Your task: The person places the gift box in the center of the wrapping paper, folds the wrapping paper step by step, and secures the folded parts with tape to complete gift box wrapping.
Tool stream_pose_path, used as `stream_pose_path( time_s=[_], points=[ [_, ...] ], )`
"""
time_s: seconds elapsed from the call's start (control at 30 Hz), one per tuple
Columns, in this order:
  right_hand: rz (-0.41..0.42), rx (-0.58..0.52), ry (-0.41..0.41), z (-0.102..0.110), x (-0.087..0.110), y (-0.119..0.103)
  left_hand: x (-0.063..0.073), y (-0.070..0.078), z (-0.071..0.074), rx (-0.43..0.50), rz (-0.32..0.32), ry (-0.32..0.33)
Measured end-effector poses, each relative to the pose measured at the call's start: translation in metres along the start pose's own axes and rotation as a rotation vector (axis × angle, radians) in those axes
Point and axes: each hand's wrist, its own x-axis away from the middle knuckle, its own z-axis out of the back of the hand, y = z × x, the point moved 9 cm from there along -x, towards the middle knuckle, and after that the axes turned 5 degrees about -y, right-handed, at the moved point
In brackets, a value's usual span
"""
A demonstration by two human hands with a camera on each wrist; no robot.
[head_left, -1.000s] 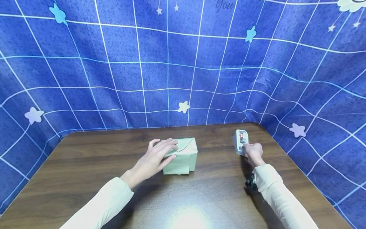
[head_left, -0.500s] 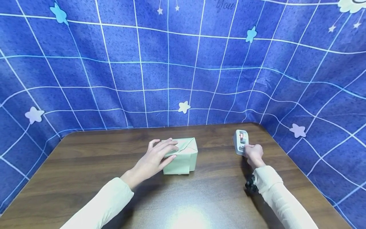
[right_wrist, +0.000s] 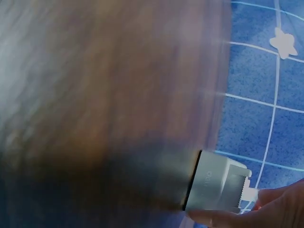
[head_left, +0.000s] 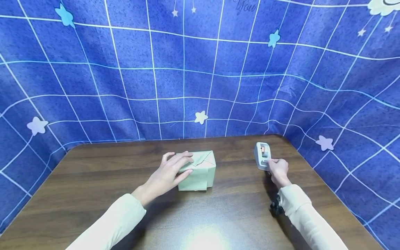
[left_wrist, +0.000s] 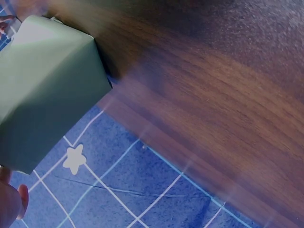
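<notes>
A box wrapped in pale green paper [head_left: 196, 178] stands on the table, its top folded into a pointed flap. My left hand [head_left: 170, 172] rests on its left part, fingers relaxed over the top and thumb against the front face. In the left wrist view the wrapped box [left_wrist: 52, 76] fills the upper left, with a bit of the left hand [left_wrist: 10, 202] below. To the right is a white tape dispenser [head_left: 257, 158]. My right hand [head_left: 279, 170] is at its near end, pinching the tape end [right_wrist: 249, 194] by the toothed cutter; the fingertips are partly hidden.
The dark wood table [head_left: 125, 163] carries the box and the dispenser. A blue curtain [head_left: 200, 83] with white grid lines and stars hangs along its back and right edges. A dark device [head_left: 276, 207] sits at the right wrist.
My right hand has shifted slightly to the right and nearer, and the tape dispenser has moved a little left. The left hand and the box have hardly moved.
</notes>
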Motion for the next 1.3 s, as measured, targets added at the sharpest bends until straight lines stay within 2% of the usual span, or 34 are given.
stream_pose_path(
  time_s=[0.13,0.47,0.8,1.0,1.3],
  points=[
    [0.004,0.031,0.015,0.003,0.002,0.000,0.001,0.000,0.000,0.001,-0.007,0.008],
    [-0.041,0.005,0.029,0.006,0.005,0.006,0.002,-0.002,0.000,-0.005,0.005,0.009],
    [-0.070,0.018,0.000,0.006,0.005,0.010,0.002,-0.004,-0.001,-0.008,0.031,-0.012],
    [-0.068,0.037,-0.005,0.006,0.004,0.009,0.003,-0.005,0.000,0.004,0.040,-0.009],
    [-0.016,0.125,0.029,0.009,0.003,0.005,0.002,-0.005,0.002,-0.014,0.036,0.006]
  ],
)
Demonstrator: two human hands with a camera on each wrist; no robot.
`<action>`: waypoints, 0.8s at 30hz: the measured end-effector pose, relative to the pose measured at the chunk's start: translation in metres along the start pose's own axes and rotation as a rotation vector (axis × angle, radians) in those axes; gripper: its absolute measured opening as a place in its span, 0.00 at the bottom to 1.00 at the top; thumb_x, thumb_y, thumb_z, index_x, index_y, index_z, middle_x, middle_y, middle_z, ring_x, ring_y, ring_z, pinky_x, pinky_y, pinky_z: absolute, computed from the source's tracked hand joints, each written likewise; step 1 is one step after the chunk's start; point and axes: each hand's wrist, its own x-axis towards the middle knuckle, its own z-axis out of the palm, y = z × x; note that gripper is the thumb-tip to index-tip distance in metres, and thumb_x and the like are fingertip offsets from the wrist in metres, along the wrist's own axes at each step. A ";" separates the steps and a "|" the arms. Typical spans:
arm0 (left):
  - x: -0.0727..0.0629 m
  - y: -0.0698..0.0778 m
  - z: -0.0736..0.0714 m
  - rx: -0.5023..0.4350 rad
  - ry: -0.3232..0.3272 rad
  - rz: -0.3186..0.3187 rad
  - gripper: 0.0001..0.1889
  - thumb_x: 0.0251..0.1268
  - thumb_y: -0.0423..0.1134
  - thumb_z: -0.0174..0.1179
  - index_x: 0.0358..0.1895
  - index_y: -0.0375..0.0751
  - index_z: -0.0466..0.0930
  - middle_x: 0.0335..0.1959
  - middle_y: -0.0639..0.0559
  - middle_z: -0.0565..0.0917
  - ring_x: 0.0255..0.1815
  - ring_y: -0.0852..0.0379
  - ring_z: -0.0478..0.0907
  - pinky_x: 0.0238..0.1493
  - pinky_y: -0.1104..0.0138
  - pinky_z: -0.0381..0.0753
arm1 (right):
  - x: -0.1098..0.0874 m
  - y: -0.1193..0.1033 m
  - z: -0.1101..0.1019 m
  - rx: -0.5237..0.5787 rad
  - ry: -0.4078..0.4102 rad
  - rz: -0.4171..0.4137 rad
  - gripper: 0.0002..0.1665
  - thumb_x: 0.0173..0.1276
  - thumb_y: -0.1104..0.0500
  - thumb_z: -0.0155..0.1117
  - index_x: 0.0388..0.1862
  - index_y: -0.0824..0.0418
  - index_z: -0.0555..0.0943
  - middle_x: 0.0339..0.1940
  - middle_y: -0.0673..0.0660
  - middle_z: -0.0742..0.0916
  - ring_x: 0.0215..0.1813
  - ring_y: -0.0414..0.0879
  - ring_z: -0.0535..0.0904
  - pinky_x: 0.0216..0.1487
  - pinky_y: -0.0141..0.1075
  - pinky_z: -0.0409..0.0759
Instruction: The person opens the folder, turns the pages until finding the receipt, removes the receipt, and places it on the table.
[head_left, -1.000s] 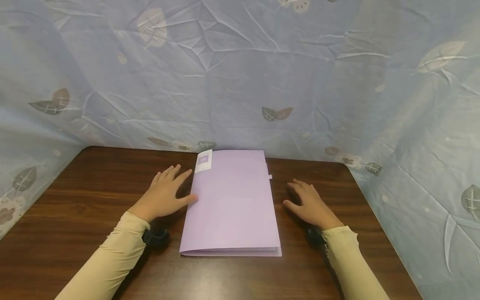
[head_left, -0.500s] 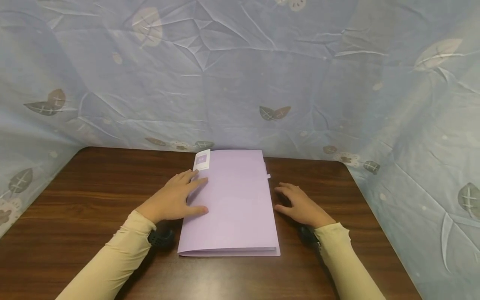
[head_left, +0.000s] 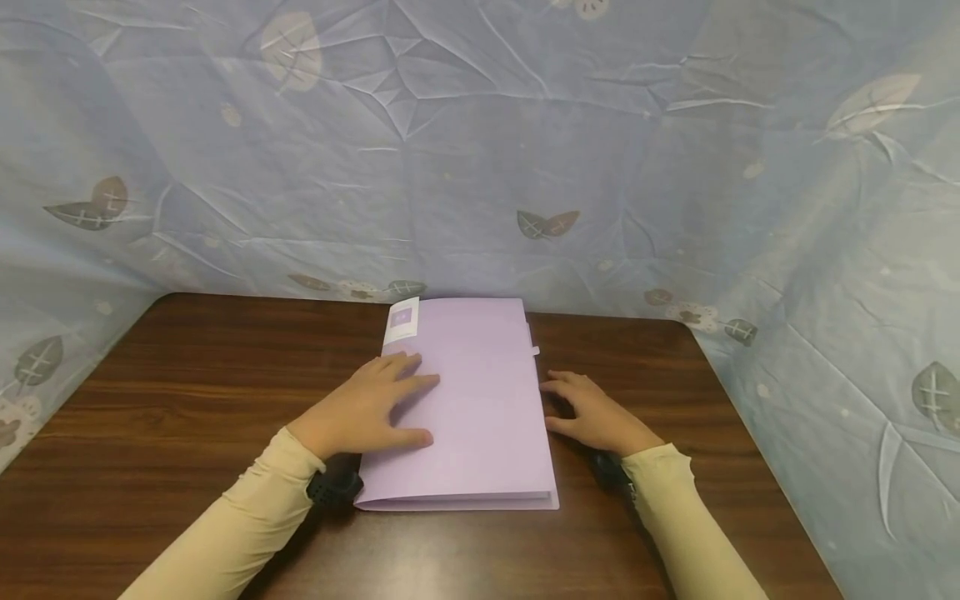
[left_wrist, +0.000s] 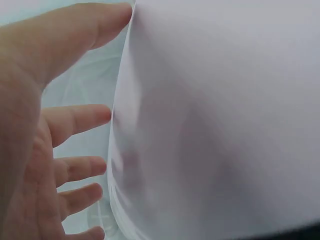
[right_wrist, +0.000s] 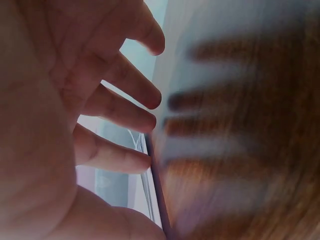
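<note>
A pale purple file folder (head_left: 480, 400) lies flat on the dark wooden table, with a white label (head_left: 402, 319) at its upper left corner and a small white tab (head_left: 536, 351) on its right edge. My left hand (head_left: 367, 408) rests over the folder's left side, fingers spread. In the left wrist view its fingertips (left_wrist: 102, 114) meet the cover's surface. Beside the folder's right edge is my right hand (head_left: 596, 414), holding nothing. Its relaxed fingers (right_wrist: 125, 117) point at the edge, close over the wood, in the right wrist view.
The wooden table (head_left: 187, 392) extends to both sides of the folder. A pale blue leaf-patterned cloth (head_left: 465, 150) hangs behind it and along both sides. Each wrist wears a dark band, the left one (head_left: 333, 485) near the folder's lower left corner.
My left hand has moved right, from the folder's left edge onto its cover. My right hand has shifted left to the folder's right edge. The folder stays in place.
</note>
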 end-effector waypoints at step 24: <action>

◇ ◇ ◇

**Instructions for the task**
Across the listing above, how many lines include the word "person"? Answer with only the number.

**Task output**
2